__Your instructions__. Extract the full listing below without altering a single character.

__Given data__.
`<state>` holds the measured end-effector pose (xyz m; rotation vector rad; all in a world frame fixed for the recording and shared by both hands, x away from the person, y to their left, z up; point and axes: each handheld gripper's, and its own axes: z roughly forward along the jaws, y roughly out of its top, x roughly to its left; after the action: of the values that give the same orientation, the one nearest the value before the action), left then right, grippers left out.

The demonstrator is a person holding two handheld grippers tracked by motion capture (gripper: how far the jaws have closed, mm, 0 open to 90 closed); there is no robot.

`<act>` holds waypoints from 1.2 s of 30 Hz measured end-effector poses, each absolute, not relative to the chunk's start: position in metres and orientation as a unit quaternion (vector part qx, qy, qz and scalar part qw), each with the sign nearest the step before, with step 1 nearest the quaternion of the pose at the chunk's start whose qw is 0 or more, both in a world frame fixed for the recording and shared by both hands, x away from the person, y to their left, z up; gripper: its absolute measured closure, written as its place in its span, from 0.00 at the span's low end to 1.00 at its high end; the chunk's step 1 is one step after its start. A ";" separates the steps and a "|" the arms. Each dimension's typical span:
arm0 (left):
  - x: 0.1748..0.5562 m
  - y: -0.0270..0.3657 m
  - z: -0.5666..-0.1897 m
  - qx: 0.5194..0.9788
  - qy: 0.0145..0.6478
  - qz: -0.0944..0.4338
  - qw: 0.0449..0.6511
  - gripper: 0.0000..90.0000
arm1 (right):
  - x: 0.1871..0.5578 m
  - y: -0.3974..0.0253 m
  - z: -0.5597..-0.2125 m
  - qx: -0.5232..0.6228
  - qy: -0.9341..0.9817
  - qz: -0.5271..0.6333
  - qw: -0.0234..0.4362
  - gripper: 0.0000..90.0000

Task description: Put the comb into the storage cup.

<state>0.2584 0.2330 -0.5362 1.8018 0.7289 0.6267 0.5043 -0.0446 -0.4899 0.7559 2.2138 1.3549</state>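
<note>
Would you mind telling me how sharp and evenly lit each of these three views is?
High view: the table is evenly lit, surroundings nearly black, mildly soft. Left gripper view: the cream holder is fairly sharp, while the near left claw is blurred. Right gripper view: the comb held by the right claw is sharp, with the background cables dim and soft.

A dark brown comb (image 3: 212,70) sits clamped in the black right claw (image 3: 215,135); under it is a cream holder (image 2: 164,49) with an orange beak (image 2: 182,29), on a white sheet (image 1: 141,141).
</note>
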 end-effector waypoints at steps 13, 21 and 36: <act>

__Task output__.
`<state>` holds the measured end-effector pose (xyz m; rotation vector rad; all in a world frame fixed for the recording and shared by both hands, x away from the person, y to their left, z up; point and axes: each handheld gripper's, and its own axes: z roughly forward along the jaws, y roughly out of its top, x roughly to its left; after the action: of the values that give the same orientation, the one nearest the value before the action), left then right, grippers left out.

The demonstrator is a person holding two handheld grippers tracked by motion capture (gripper: how far the jaws have closed, mm, 0 open to 90 closed); there is no robot.

`<act>` holds waypoints from 1.2 s of 30 Hz measured end-effector poses, each absolute, not relative to the chunk's start: position in metres and orientation as a unit quaternion (vector part qx, qy, qz and scalar part qw), each with the sign nearest the step before, with step 1 nearest the quaternion of the pose at the chunk's start whose qw is 0 or more, both in a world frame fixed for the recording and shared by both hands, x away from the person, y to their left, z up; gripper: its absolute measured closure, written as its place in its span, from 0.00 at the span's low end to 1.00 at its high end; the chunk's step 1 is one step after its start. A ";" separates the steps and a "|" the arms. Each dimension's typical span:
arm0 (left):
  - x: 0.1748..0.5562 m
  - y: -0.0270..0.3657 m
  - z: -0.5666..-0.1897 m
  - qx: 0.5194..0.9788
  - qy: 0.0145..0.6478
  - qz: -0.0944..0.4338
  - qw: 0.0449..0.6511
  - gripper: 0.0000..90.0000
arm1 (right):
  - x: 0.1871..0.5578 m
  - y: -0.3974..0.0253 m
  - z: -0.5597..-0.2125 m
  - qx: -0.5232..0.6228
  - qy: -0.9341..0.9817
  - qz: -0.5271..0.6333
  - qw: -0.0234..0.4362
  - gripper: 0.0000..90.0000

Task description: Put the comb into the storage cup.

<state>0.2584 0.2330 -0.5362 1.8018 0.7289 0.6267 0.5043 -0.0446 -0.4899 0.7559 2.2138 1.3549</state>
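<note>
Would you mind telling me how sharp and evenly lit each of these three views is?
High view: the table is evenly lit, surroundings nearly black, mildly soft. Left gripper view: the cream holder is fairly sharp, while the near left claw is blurred. Right gripper view: the comb held by the right claw is sharp, with the background cables dim and soft.

A dark brown comb (image 3: 212,70) sits clamped in the black right claw (image 3: 215,135); under it is a cream holder (image 2: 164,49) with an orange beak (image 2: 182,29), on a white sheet (image 1: 141,141).
</note>
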 end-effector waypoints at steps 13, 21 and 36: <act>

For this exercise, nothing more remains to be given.